Moradora do município onde está localizado o Hospital da Mulher, Geise Ísis teve a pequena Mayza no local, há 19 dias, onde fez seu registro e identificação. “Só de sair daqui já registrada, sem precisar ir ao cartório, já facilitou bastante”, declarou.
As ações empreendidas pela secretaria, visando a erradicar o sub-registro civil, resultaram na criação do projeto Novo Cidadão, que tem entre seus parceiros o Detran-RJ. O projeto estabelece que a criança deve sair registrada e identificada das maternidades, pois isso ajude também o controle do tráfico de crianças, da adoção ilegal. Com esse processo na própria maternidade, "a gente faz com que a criança já saia de lá identificada no Detran, com um número e a carteira de identidade dela. Isso é importante para que a gente possa fechar a torneira. Isso agora virou lei”, destacou Karla Ferreira.
Identificação
O trabalho empreendido pelo comitê, entre 2010 e 2014, comprovou a eficácia do projeto, agora tornado lei, e resultou na diminuição do total de crianças saindo das maternidades sem certidão de nascimento no estado do Rio de Janeiro. O percentual anterior, de falta de registro civil, que chegou a 18,8%, caiu para 1,4% atualmente. “Então, a gente não pode deixar morrer. Tem que fazer com que isso não se perca. A gente está próximo do valor aceitável pela Organização das Nações Unidas (ONU), mas quer fazer isso zerar, se for possível”, enfatizou.
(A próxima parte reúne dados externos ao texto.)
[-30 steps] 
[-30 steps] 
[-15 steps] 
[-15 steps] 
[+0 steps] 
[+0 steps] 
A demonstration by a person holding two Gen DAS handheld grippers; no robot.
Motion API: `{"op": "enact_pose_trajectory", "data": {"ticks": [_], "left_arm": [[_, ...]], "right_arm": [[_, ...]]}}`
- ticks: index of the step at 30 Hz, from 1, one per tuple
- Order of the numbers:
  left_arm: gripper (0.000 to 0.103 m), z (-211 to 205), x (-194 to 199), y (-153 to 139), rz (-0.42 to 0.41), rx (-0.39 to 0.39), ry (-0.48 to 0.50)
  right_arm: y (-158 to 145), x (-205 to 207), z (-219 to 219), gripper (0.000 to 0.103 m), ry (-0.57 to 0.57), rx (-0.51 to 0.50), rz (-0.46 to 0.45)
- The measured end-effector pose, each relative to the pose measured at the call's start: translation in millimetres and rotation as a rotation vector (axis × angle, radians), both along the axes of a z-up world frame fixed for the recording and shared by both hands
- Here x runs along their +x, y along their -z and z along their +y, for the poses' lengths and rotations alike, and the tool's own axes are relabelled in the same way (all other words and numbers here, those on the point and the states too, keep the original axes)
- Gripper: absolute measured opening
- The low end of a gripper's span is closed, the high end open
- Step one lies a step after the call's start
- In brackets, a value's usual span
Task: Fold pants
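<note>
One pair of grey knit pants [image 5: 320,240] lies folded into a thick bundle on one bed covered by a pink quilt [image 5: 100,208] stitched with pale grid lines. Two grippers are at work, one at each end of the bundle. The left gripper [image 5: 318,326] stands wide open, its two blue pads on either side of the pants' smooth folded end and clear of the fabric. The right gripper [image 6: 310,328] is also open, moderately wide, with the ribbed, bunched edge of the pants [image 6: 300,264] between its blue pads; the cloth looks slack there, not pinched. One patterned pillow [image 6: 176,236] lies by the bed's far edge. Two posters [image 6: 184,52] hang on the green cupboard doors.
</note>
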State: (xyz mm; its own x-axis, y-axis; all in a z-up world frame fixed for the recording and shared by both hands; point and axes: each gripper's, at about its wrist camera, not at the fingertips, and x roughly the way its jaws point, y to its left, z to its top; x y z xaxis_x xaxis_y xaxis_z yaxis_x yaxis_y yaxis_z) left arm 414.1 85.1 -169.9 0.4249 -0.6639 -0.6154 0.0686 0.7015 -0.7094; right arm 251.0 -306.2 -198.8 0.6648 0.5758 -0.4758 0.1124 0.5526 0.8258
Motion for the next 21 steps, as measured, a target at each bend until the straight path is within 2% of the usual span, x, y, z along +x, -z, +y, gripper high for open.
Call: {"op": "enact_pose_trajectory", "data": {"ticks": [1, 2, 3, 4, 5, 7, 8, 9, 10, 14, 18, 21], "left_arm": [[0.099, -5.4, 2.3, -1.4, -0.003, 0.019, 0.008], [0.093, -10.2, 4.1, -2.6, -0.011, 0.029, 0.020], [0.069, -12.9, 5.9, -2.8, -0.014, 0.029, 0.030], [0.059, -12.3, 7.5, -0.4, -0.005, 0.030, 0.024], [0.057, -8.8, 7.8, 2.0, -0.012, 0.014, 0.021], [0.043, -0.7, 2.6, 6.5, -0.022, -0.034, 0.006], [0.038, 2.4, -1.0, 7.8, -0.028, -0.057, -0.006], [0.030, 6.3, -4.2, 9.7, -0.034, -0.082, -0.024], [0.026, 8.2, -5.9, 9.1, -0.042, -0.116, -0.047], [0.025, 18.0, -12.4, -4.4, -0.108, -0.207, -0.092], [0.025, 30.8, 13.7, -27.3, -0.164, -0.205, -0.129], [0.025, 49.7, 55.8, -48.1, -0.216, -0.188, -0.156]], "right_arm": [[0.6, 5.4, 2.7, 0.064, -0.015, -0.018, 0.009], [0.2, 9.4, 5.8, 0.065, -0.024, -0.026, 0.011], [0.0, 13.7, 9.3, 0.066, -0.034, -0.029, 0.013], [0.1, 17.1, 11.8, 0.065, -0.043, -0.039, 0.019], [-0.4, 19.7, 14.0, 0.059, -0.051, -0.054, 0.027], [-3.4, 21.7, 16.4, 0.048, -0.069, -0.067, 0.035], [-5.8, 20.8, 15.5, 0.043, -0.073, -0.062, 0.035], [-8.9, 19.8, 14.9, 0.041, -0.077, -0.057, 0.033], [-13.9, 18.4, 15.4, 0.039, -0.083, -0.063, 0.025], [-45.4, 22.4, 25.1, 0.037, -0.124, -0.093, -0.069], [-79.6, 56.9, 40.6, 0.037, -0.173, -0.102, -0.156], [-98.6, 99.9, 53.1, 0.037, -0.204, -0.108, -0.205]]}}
Hoje, 44 maternidades públicas fluminenses contam com unidades interligadas cartoriais instaladas. Até o final do ano, estão previstas mais 14. O objetivo é atingir as maternidades de maior movimento, que concentram partos de outras áreas. O projeto prevê que também os pais e mães podem se beneficiar e ter a documentação básica, obtendo a segunda via da certidão civil ou da identidade, quando necessário. Karla deixou claro, entretanto, que a existência da lei não obriga as mães a registrarem os filhos fora do estabelecimento cartorial de seu local de moradia.
O vice-presidente da Associação dos Notários e Registradores do Brasil (Anoreg BR), Renaldo Andrade Bussiere, disse que a obrigatoriedade de registrar os bebês após o parto, antes que saiam das maternidades, não é uma prática comum em todos os estados brasileiros. Ele avaliou que com a Lei 7.088, o estado do Rio de Janeiro deverá erradicar o sub-registro. “A Anoreg vê com bons olhos essa medida, porque a existência de algum nascituro sem registro se constitui em um absurdo”, acrescentou.
Bussiere observou que mesmo o registro sendo gratuito para pessoas de baixa renda, tanto agora quanto anteriormente muitos pais e mães deixavam de registrar os filhos ao nascer. “É puro relaxamento dos pais”, apontou. Ele ressalvou que em um país desenvolvido ou que queira ser desenvolvido, “não pode existir uma população sem que esteja registrada para exercer sua cidadania”.